About this exercise → In the data, extract each line that holds the string "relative".

──────── Material for the task

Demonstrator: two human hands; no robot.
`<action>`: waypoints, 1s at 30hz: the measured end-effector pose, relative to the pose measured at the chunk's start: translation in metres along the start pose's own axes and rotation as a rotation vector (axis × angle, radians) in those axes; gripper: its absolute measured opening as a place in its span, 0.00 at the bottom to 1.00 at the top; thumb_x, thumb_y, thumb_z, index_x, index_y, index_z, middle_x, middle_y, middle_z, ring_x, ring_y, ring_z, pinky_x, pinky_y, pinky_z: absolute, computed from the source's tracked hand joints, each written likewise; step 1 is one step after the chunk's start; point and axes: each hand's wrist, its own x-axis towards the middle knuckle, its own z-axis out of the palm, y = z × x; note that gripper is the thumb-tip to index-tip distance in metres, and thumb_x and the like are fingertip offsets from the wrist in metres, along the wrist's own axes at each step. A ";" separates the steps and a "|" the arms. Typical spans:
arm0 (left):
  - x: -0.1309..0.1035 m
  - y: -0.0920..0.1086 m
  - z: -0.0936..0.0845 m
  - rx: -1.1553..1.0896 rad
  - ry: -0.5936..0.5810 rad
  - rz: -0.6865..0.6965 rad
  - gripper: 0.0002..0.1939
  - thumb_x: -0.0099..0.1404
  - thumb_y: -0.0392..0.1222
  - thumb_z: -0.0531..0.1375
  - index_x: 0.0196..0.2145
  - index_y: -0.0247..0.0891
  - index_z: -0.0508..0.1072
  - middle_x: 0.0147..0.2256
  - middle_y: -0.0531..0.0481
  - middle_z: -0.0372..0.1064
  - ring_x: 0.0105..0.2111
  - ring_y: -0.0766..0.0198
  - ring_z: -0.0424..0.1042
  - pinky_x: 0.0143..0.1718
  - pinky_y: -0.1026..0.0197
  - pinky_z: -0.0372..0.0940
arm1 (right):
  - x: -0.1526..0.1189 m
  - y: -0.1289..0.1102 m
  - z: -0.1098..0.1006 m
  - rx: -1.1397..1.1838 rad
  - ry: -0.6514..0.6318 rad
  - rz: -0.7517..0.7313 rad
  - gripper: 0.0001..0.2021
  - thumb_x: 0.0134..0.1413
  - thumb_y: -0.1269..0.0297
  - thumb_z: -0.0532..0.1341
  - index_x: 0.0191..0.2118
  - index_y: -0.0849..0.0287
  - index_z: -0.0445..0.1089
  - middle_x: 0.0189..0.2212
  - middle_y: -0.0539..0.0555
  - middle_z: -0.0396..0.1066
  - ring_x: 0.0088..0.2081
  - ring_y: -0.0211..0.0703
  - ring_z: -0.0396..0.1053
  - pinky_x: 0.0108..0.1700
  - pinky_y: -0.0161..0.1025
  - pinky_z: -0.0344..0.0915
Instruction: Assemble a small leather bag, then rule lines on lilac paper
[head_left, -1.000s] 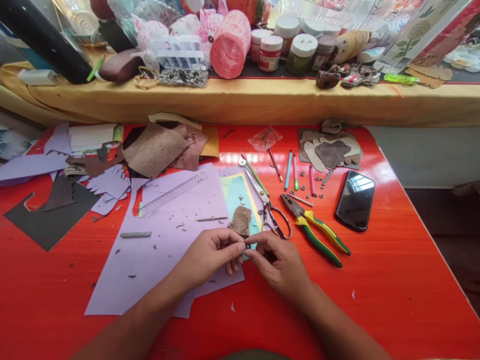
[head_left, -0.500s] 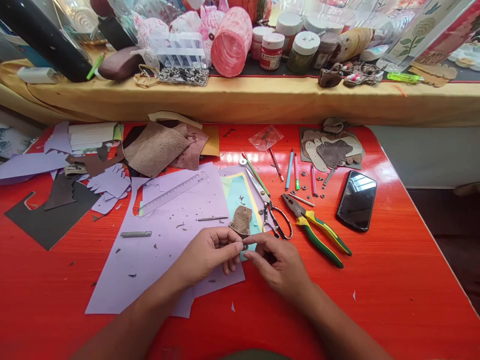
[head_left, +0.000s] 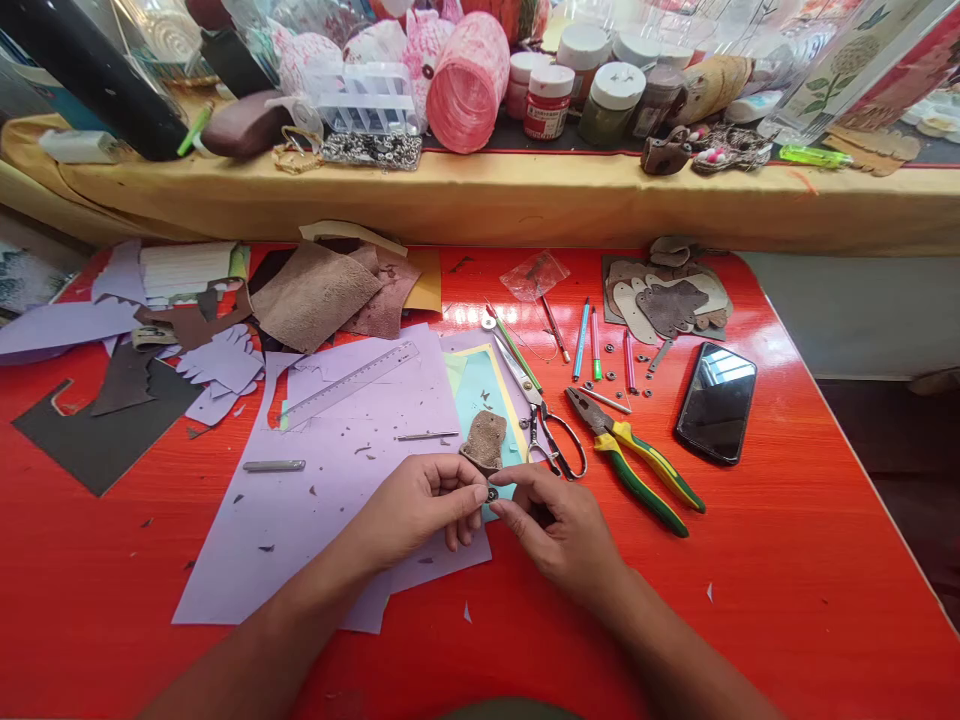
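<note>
Small dark ring (head_left: 492, 494) is up between the hands, above the bench (head_left: 615, 640). Left hand (head_left: 424, 502) looks nearer: thumb and forefinger pinch its left edge. Right hand (head_left: 556, 518) has thumb and forefinger bent around the other side (can't tell if they grip). So ring lies right of left fingers, left of right ones. It's round, no long axis, face toward camera. Brown leather piece (head_left: 486, 438) just beyond, long axis running away from the person.
</note>
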 end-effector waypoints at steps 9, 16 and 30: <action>0.002 0.002 0.002 -0.014 0.010 -0.003 0.25 0.62 0.63 0.71 0.33 0.35 0.78 0.24 0.52 0.72 0.21 0.69 0.70 0.23 0.66 0.67 | 0.001 0.000 -0.001 -0.009 0.023 -0.024 0.06 0.69 0.65 0.63 0.46 0.59 0.77 0.21 0.43 0.62 0.22 0.36 0.57 0.26 0.34 0.54; 0.002 0.002 0.003 0.006 0.014 -0.002 0.25 0.62 0.63 0.71 0.33 0.35 0.77 0.24 0.52 0.72 0.21 0.69 0.69 0.23 0.66 0.67 | 0.000 -0.001 0.000 0.023 0.030 0.001 0.06 0.68 0.65 0.64 0.45 0.58 0.77 0.20 0.43 0.60 0.21 0.35 0.56 0.25 0.34 0.54; -0.011 0.036 -0.017 0.430 0.256 0.223 0.13 0.71 0.53 0.63 0.38 0.41 0.80 0.32 0.52 0.77 0.30 0.64 0.72 0.31 0.63 0.67 | -0.001 -0.006 -0.001 0.051 0.010 0.048 0.06 0.68 0.62 0.64 0.43 0.57 0.76 0.20 0.43 0.62 0.22 0.36 0.56 0.26 0.34 0.53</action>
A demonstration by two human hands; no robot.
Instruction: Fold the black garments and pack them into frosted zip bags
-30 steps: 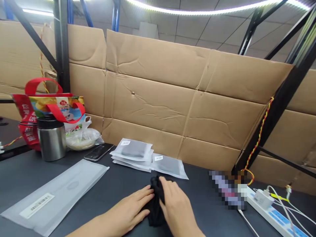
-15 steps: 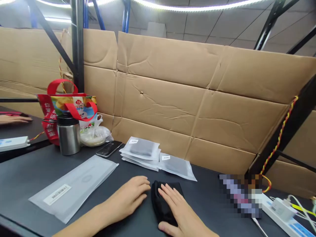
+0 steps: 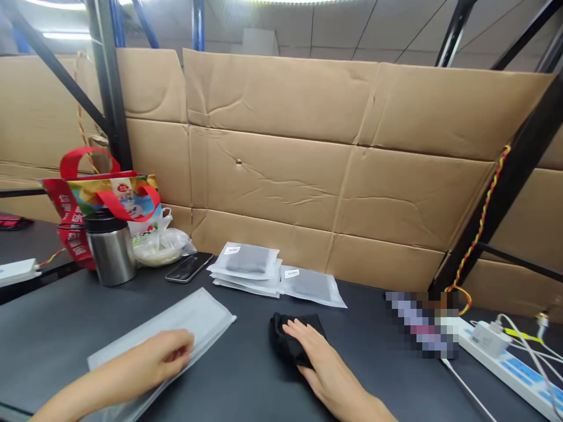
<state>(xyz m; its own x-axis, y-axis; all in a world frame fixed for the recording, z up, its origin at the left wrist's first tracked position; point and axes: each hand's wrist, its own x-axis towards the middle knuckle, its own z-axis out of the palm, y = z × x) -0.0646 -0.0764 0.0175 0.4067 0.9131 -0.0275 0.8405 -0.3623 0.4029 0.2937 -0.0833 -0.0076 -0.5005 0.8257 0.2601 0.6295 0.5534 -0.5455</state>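
Note:
My left hand [image 3: 169, 354] is closed, its fingers curled against a long frosted zip bag [image 3: 204, 313] that lies slanted on the dark table; the forearm covers the bag's near part. My right hand [image 3: 321, 357] rests flat on a folded black cloth item [image 3: 281, 334], fingers stretched across its top and the thumb at its near side. What kind of item the black cloth is cannot be made out. Behind the hands lie a stack of small frosted bags [image 3: 246, 261] with dark contents and one similar bag [image 3: 313, 286] beside it.
At the left stand a steel bottle [image 3: 112, 255], a red-handled shopping bag [image 3: 73, 202] and a tied plastic bag [image 3: 160, 246]. A phone [image 3: 189, 268] lies near them. On the right are a blurred-out object [image 3: 422, 328] and a power strip [image 3: 505, 363] with cables. A cardboard wall [image 3: 281, 176] closes the back.
My left hand has moved left from beside the black cloth onto the long frosted bag, and that bag has shifted right. My right hand stays on the cloth. The view has turned slightly.

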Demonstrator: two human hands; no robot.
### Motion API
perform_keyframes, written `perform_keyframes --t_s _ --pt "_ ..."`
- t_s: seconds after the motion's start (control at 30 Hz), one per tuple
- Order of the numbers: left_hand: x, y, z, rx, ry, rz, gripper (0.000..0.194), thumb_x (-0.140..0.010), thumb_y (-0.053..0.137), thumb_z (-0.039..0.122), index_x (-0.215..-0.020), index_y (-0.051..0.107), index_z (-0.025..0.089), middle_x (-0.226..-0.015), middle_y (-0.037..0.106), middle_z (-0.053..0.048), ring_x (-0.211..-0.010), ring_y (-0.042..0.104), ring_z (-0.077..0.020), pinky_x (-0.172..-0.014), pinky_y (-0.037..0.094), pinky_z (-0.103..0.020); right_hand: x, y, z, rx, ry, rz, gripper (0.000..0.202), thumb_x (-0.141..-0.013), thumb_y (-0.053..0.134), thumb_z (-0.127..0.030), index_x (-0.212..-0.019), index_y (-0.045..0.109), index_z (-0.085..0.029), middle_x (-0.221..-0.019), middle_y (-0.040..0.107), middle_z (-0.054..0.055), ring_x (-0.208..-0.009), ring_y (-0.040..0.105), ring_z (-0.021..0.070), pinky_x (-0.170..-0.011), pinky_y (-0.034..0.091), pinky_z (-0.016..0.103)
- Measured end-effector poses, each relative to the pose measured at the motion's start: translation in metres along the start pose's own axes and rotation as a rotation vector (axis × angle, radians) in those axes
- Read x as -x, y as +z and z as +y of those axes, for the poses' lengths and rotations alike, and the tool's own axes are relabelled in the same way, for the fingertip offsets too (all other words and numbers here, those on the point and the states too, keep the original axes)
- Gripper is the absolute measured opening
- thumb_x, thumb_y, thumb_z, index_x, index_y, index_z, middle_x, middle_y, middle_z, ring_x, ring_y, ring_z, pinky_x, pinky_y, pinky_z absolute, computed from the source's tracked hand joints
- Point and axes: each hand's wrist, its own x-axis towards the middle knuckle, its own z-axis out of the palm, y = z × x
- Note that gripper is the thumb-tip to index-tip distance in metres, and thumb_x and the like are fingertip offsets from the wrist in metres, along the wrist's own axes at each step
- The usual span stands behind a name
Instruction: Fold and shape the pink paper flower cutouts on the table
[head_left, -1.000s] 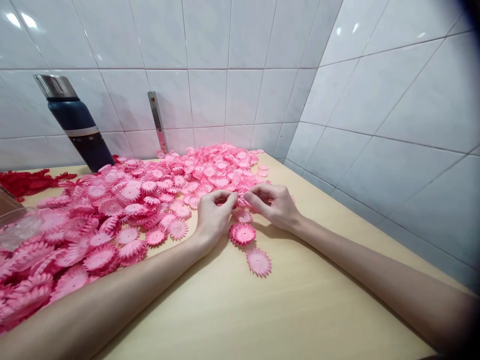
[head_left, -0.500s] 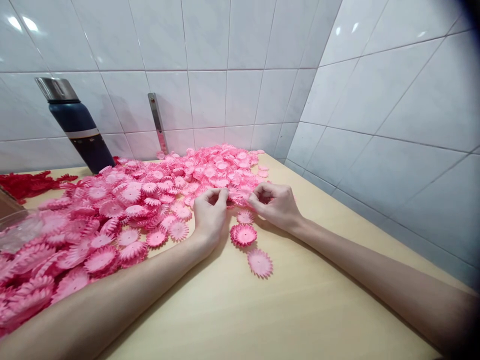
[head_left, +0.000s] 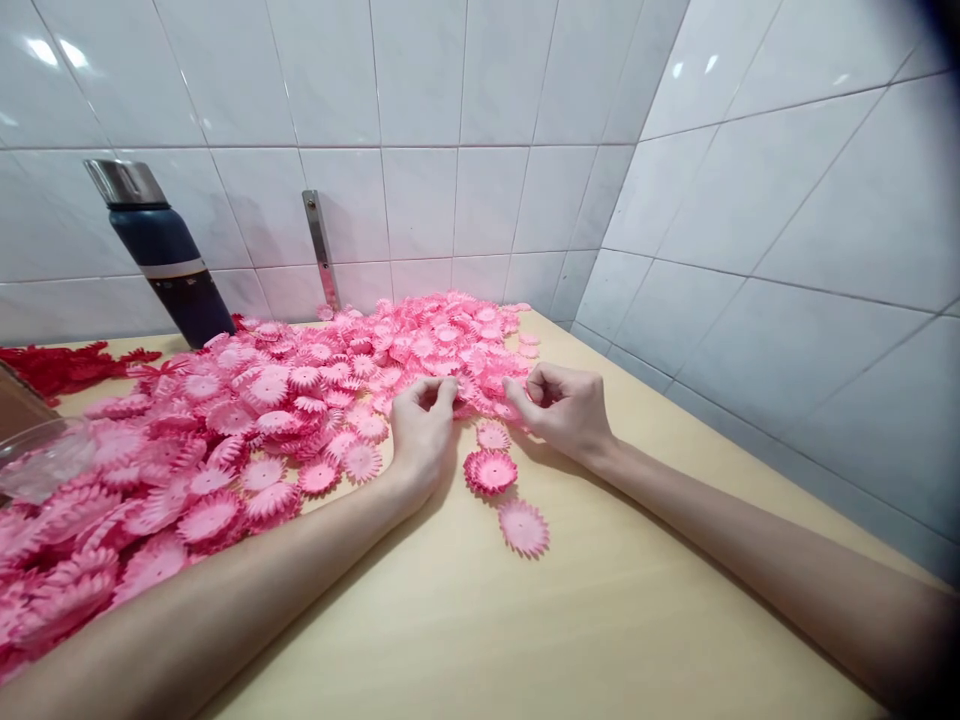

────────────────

Your solution →
`<action>`: waypoints, 1s at 30hz: the measured end-effector pose, relative to the pose measured at the chunk's start: translation in metres along the start pose's own axes and rotation as a rotation vector (axis × angle, radians) in those axes; gripper: its absolute measured opening as a place in its span, 0.00 at the bottom to 1.00 at the top; thumb_x, thumb_y, thumb_z, index_x, index_y, index_z, middle_x, middle_y, middle_z, ring_x, ring_y, ring_z, pinky_x, pinky_y, pinky_z: absolute, computed from the source's tracked hand joints, each written likewise; step 1 is one step after the chunk's start; point and axes: each hand's wrist, its own x-axis towards the middle knuckle, its own z-axis out of the palm, y = z × x; note that gripper is the thumb-tip to index-tip distance in metres, and thumb_x and the like are fingertip offsets from the wrist in metres, along the wrist's own axes at each step. A ";" separates the steps and a "|" the arms. Typical spans:
- Measured end-effector poses, each relative to the pose measured at the motion's start: translation in metres along the start pose's own axes and rotation as a rotation vector (axis × angle, radians) in those axes

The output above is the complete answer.